Up to and including the line that contains "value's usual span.", repeat each line of the data exactly, starting from the first.
*** Opening of Material provided ***
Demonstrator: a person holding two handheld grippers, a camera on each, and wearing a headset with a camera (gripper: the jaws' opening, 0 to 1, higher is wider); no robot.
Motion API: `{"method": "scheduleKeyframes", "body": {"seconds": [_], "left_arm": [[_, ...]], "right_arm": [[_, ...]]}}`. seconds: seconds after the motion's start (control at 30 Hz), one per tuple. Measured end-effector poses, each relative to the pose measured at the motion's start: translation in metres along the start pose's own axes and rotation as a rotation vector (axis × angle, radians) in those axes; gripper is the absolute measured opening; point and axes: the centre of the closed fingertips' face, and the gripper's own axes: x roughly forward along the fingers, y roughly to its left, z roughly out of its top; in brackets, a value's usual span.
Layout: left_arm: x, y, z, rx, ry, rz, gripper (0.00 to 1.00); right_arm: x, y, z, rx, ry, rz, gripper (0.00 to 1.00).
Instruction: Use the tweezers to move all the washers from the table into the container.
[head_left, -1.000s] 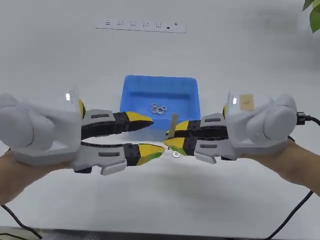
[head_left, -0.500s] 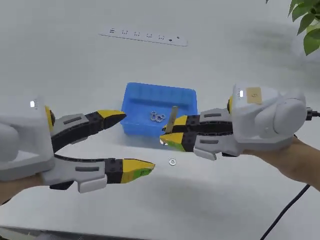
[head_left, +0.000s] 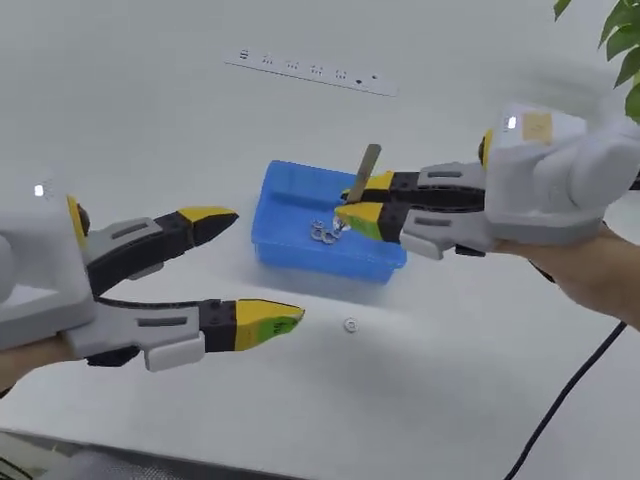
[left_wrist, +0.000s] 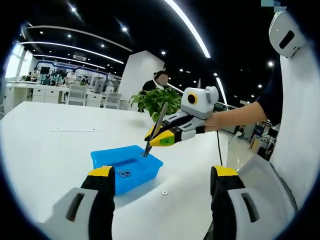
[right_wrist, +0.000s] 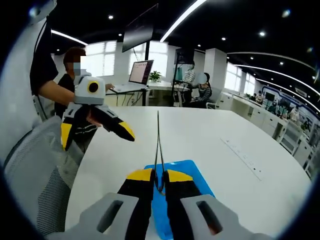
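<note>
A blue container (head_left: 372, 255) stands mid-table with several washers (head_left: 321, 232) inside. One washer (head_left: 350, 324) lies on the white table just in front of it. My right gripper (head_left: 358, 211) is shut on the tweezers (head_left: 364, 168), whose tips hang over the container near the washers; I cannot tell whether they hold one. My left gripper (head_left: 256, 268) is open and holds nothing, low at the left, apart from the container. In the left gripper view the container (left_wrist: 150, 162), the loose washer (left_wrist: 164, 192) and the tweezers (left_wrist: 156, 126) show. The right gripper view looks along the tweezers (right_wrist: 158, 142).
A white power strip (head_left: 312, 70) lies at the far side of the table. Plant leaves (head_left: 625, 45) hang at the top right. A black cable (head_left: 565, 395) trails off the right gripper. The table's front edge (head_left: 200, 462) runs along the bottom.
The right gripper has carried the tweezers from the table in front of the container to above the washers inside it. The left gripper has drawn back to the left, jaws wider apart.
</note>
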Motion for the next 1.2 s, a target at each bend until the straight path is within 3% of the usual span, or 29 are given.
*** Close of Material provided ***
* **Solution to the problem**:
Demonstrator: a person holding two handheld grippers, a camera on each, and wearing a headset with a camera (gripper: the jaws' opening, 0 to 1, higher is wider); no robot.
Motion API: `{"method": "scheduleKeyframes", "body": {"seconds": [_], "left_arm": [[_, ...]], "right_arm": [[_, ...]]}}`. seconds: seconds after the motion's start (control at 30 Hz), one per tuple. Measured end-effector poses, each relative to the pose measured at the motion's start: translation in metres along the start pose's own axes and rotation as a rotation vector (axis × angle, radians) in those axes; gripper is the absolute measured opening; point and axes: the centre of the closed fingertips' face, and the gripper's own axes: x roughly forward along the fingers, y roughly to its left, z roughly out of its top; in brackets, a value's usual span.

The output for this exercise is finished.